◆ WORK REQUEST
Look through the entries below and extract exactly the lines from the one containing "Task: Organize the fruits" through the one containing "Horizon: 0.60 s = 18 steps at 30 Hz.", ends included.

◆ RECORDS FOR PROCESSING
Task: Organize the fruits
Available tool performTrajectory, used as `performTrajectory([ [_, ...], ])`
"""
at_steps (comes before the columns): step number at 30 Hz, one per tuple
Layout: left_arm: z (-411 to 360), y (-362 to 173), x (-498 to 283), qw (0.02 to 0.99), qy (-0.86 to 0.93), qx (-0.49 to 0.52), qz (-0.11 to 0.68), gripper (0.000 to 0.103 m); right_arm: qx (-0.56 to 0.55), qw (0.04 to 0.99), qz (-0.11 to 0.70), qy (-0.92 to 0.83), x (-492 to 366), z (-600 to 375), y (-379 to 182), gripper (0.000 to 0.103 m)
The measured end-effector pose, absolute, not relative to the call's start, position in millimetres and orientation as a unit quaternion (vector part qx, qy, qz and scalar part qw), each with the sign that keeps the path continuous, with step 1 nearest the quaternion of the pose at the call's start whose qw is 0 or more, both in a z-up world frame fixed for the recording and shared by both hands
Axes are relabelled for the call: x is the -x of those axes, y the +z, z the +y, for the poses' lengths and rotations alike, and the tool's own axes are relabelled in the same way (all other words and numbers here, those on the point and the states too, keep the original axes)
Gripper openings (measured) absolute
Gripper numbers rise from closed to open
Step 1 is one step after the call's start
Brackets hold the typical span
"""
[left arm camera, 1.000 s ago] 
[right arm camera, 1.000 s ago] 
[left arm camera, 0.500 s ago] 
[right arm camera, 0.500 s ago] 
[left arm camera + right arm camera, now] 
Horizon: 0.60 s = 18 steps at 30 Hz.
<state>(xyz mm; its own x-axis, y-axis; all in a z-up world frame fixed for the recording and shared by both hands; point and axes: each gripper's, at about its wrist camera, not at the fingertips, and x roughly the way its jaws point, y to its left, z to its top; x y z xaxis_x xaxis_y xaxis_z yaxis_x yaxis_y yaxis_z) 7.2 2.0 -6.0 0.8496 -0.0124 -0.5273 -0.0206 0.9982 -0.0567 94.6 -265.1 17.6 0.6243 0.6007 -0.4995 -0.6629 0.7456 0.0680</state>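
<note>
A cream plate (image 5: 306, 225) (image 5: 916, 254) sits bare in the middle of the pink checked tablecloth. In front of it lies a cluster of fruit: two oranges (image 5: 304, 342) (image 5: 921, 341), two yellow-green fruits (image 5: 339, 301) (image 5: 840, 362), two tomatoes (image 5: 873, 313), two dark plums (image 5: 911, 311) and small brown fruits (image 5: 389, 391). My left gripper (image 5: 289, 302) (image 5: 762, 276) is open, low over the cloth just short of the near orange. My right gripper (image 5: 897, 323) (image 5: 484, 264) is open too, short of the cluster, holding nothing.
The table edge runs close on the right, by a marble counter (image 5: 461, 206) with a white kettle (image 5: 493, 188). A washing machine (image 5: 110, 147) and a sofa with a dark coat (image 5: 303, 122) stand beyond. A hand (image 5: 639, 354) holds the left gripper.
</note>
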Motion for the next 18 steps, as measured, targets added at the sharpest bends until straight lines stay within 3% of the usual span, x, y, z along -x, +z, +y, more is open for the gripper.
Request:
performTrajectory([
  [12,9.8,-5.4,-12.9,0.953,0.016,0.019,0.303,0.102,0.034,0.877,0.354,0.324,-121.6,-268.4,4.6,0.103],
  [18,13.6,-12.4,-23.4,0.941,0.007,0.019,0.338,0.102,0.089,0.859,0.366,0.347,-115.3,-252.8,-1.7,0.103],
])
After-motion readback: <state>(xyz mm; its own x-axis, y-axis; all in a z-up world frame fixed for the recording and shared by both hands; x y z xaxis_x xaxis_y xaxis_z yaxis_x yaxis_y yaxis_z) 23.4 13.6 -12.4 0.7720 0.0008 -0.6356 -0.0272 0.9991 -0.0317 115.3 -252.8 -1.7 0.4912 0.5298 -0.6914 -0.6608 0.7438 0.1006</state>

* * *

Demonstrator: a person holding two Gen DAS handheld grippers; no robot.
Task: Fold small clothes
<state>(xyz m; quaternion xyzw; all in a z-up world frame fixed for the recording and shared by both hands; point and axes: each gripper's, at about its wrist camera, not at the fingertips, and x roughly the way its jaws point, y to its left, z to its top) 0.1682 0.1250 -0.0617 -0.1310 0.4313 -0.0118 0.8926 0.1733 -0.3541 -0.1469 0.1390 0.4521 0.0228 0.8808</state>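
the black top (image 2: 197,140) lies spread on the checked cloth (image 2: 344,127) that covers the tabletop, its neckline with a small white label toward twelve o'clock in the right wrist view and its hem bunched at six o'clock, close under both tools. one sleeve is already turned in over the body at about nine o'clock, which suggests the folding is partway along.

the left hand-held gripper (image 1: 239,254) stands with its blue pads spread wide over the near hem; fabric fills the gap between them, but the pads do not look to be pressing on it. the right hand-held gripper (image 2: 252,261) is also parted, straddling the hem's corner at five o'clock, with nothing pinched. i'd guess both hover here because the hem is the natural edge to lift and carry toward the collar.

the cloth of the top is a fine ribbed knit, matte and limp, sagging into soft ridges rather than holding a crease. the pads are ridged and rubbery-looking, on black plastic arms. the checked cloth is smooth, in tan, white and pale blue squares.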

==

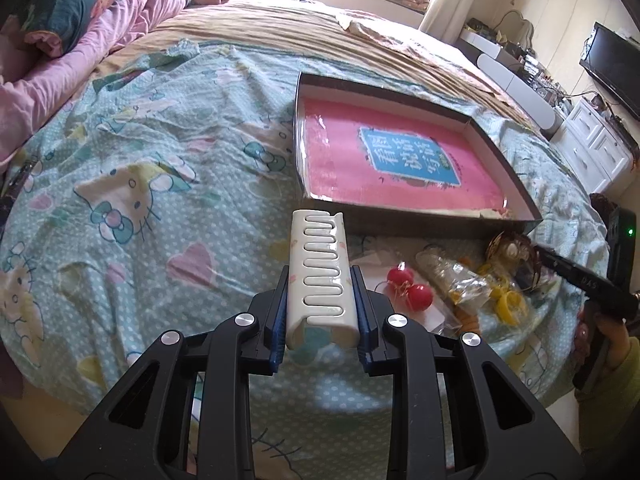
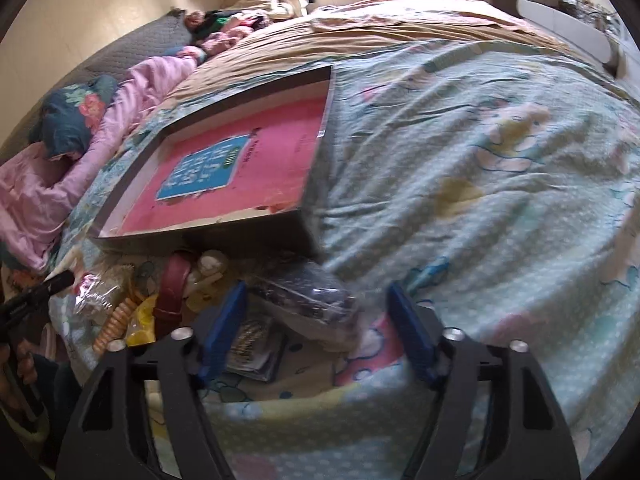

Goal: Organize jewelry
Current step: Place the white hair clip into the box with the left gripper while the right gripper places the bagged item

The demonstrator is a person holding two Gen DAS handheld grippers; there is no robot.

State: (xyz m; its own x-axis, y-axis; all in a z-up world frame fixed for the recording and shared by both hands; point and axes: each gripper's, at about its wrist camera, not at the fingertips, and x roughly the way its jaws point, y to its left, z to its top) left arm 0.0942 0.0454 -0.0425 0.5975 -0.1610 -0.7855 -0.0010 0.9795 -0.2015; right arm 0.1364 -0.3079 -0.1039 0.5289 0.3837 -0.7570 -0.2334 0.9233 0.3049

◆ EXERCISE SOLUTION
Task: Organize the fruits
Available tool performTrajectory, used as `performTrajectory([ [_, ...], ])`
"""
at_steps (comes before the columns): step number at 30 Hz, one per tuple
Layout: left_arm: z (-411 to 360), y (-362 to 173), x (-498 to 283), qw (0.02 to 0.99), qy (-0.86 to 0.93), qx (-0.49 to 0.52), qz (-0.11 to 0.68), gripper (0.000 to 0.103 m); right_arm: qx (-0.56 to 0.55), qw (0.04 to 0.99), qz (-0.11 to 0.70), qy (-0.92 to 0.83), x (-492 to 366), z (-600 to 375), y (-379 to 182), gripper (0.000 to 0.103 m)
The measured end-effector pose, absolute, not relative to the call's start, position in millimetres and orientation as a unit quaternion (vector part qx, qy, qz and scalar part qw), each with the sign that keeps the path continuous, with step 1 nearest the quaternion of the pose at the call's start whose qw is 0 or more, both in a z-up world frame fixed for the recording and shared by both hands
Axes are relabelled for the call: x is the -x of those axes, y the +z, z the +y, for the poses' lengths and rotations alike, and the tool's own axes are relabelled in the same way (all other words and numbers here, those on the point and the states too, keep the original axes)
Gripper openings (measured) absolute
Gripper numbers rise from closed to open
Step 1 is one step after the call's start
Brackets hold the typical span
"""
[left arm camera, 1.000 s ago] 
[right arm camera, 1.000 s ago] 
[left arm camera, 0.500 s ago] 
[right arm camera, 0.500 s ago] 
[left arm camera + right arm camera, now] 
Horizon: 0.60 s = 18 steps at 30 Hz.

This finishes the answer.